9月の物価上昇率が前月比2.1%で加速
(アルゼンチン)
ブエノスアイレス発
2025年10月29日
アルゼンチン国家統計センサス局(INDEC)は10月14日、消費者物価指数(CPI)の9月の上昇率が全国平均で前月比2.1%だったと発表した。2%を上回ったのは2025年4月以来だ(添付資料図参照)。対ドル公式為替レートの変動や、国会議員中間選挙を前に政治経済の先行き不透明感が増しており、CPI上昇率が2%台に加速することは予測されていた。ルイス・カプート経済相は同日、X(旧Twitter)を通じて「政治的な混乱によって金融市場に変動が生じたにもかかわらず、インフレ率は前月と同水準を維持した。これは、財政規律を基盤としたマクロ経済政策や、通貨発行の抑制、中央銀行(BCRA)の資本再構築という堅固な政策運営によるもの」と説明した。CPIは前年同月比(年率)では31.8%で、17カ月連続で減速した。2025年1~9月の累計では22.0%となった。

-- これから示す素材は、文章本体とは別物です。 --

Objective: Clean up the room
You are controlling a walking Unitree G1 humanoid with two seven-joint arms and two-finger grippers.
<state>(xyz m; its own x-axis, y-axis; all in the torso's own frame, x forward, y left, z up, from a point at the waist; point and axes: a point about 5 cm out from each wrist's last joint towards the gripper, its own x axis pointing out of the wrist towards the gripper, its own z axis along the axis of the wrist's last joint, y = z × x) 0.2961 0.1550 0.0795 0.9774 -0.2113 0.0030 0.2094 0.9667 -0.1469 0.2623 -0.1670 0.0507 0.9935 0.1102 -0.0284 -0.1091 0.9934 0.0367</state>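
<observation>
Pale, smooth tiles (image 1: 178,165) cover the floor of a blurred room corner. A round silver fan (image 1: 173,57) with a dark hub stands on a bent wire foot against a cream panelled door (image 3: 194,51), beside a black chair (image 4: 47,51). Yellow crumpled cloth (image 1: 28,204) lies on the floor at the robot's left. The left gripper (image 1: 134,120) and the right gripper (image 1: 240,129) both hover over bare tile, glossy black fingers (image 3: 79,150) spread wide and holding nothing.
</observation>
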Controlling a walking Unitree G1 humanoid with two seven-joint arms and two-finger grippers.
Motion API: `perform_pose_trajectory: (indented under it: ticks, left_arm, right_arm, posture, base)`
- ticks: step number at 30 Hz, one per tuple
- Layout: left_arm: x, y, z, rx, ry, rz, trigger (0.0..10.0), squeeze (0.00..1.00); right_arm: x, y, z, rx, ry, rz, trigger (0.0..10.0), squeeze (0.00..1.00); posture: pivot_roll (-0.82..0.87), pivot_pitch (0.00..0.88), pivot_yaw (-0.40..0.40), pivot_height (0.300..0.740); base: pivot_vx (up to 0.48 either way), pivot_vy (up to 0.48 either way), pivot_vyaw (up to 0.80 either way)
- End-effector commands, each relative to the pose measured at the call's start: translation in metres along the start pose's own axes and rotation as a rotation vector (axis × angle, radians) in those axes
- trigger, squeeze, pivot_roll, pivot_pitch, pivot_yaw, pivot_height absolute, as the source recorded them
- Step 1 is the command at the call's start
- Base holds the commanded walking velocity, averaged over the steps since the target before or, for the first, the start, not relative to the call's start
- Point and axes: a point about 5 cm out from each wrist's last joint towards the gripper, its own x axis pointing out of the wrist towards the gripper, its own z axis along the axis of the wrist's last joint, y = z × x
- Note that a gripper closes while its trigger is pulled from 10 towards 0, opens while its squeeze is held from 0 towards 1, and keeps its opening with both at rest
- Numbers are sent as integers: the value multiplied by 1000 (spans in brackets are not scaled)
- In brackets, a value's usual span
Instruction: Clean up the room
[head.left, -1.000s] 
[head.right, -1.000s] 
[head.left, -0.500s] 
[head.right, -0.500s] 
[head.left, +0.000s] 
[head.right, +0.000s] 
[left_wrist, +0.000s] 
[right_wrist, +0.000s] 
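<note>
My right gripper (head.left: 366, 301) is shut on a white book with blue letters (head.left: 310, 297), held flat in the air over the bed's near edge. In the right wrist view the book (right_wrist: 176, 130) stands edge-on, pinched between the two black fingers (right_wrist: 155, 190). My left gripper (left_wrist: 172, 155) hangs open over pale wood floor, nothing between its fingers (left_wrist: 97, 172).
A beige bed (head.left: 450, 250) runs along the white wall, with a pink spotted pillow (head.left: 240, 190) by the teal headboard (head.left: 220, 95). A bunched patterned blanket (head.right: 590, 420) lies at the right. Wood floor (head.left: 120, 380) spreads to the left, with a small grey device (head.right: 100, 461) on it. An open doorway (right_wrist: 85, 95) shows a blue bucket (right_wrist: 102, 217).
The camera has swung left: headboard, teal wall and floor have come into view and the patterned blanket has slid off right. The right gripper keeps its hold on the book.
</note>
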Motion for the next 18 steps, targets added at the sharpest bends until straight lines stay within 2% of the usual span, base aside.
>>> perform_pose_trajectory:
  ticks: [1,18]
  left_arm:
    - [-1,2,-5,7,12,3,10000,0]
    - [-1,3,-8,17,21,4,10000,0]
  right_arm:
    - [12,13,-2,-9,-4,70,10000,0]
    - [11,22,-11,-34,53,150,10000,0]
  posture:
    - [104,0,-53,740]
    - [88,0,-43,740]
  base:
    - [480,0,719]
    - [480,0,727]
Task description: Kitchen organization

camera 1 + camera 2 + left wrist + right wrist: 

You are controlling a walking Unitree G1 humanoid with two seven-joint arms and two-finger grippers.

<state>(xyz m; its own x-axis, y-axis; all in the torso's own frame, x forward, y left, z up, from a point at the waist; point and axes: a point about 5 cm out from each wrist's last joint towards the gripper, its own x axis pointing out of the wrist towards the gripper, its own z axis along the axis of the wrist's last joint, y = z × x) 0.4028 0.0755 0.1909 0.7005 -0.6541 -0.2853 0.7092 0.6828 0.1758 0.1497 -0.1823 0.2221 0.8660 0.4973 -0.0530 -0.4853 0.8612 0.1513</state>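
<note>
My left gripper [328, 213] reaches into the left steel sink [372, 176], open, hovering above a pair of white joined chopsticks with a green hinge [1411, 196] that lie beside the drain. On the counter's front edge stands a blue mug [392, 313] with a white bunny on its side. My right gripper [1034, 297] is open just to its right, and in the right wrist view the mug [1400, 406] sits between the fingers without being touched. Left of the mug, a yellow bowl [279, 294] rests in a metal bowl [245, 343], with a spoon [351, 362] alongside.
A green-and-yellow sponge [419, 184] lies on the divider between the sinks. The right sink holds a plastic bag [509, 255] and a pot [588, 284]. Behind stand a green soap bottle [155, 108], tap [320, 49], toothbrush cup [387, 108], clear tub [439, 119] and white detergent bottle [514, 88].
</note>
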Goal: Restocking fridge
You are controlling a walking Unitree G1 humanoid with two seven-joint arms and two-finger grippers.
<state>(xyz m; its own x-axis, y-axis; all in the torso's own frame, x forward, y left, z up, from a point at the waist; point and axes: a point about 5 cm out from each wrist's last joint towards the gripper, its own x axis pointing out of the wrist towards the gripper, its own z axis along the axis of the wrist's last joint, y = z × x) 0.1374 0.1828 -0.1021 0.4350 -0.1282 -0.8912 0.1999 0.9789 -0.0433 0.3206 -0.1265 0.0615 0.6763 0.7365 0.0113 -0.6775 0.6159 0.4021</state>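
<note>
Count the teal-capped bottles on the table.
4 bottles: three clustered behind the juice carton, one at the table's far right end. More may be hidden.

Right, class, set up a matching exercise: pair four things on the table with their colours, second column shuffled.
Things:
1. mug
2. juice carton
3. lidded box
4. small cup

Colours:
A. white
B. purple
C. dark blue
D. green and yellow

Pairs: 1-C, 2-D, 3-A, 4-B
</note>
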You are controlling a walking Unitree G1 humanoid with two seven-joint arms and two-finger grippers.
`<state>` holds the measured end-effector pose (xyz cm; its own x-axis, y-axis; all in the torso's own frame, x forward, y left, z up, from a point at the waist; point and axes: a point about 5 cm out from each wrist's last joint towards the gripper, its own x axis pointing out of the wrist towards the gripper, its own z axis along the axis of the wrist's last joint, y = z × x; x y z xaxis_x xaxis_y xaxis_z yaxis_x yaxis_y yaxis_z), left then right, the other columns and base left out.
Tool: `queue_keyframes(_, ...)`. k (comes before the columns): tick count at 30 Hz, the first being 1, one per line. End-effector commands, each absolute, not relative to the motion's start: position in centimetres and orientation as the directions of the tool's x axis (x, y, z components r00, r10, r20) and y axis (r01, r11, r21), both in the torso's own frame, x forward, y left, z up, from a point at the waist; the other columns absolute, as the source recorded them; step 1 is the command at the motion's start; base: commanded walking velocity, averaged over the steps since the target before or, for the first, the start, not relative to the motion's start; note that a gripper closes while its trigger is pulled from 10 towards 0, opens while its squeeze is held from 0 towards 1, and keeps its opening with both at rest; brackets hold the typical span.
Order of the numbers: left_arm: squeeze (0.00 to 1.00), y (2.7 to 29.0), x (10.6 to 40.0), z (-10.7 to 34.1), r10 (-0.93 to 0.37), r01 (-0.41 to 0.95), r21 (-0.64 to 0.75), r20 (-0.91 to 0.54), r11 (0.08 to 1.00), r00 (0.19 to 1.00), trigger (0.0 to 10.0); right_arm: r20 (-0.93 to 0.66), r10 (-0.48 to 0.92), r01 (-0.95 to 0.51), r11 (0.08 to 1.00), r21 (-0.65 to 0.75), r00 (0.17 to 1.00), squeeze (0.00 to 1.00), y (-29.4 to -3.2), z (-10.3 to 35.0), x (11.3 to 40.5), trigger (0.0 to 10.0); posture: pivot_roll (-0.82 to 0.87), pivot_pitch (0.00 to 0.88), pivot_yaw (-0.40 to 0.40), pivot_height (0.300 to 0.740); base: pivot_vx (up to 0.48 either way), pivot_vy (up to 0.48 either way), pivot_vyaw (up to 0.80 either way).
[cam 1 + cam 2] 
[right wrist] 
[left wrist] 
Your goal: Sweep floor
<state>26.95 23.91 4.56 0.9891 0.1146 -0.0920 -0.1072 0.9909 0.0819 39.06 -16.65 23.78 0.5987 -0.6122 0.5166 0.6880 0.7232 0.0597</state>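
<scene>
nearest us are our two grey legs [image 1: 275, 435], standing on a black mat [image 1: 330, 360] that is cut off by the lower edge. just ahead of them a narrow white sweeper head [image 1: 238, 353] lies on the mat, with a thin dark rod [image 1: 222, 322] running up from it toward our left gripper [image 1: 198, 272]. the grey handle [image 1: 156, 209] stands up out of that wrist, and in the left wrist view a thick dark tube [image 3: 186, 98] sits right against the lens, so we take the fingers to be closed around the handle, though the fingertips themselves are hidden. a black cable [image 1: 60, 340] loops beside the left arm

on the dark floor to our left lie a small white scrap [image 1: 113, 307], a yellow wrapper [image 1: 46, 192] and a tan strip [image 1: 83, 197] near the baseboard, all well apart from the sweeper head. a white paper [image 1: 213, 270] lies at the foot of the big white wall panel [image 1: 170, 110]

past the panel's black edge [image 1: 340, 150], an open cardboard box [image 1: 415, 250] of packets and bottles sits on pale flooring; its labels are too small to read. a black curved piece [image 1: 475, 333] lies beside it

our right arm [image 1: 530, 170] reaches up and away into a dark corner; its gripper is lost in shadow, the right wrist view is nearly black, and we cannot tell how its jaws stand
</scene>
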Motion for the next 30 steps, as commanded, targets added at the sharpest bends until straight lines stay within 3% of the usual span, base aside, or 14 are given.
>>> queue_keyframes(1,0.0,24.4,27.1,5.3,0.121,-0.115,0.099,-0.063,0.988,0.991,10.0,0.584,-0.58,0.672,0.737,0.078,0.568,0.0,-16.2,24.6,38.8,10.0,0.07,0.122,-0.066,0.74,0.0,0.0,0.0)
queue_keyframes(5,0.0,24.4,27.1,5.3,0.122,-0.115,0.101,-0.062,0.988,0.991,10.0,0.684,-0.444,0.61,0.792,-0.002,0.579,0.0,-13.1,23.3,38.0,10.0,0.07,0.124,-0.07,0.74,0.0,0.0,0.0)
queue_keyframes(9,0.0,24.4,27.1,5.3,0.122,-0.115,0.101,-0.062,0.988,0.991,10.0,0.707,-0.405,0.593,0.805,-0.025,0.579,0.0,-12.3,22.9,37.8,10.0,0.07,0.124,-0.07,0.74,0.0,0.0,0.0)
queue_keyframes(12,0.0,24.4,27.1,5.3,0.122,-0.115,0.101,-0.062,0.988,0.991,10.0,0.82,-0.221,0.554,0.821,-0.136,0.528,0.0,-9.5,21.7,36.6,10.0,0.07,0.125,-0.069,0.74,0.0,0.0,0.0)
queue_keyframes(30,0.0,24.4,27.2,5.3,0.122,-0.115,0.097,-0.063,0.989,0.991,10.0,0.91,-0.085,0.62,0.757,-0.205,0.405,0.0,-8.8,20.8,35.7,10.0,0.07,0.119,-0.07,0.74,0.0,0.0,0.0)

9月の前月比の上昇率を項目別にみると、季節変動要因のある品目を除いたコアインフレ率は1.9%で、前月の2.0%からわずかに減速した。他方、季節によって価格が変動する生鮮食品や観光サービスなどの財・サービスは2.2%で、前月のマイナス0.8%から大きく加速した。エネルギーや公共サービスなどの価格が規制されている財・サービスは2.6%で、前月の2.7%から減速したものの、高い上昇率が続いた。
前月比の上昇率を費目別に見ると、平均上昇率を上回ったのは住宅・光熱・その他燃料と教育がそれぞれ3.1%、交通が3.0%などだ(添付資料表1参照)。CPIに占める比重が大きい食品・飲料(酒類を除く)は1.9%だった。
ジェトロが独自に調査した首都ブエノスアイレスの10月22日時点の品目別の物価をみると、数カ月にわたって価格が安定していた品目で、10月に入って急激に価格が上昇したものが見られた(添付資料表2参照)。25日付現地紙「エル・クロニスタ」(電子版)は、10月のCPI上昇率は2.0~3.0%と加速するとの現地エコノミストら見通しを伝えたが、26日に実施された国会議員中間選挙は、予想に反して与党「自由前進(LLA)」が全国的な勝利を収めたことで、物価上昇が再び減速するか注目が集まる。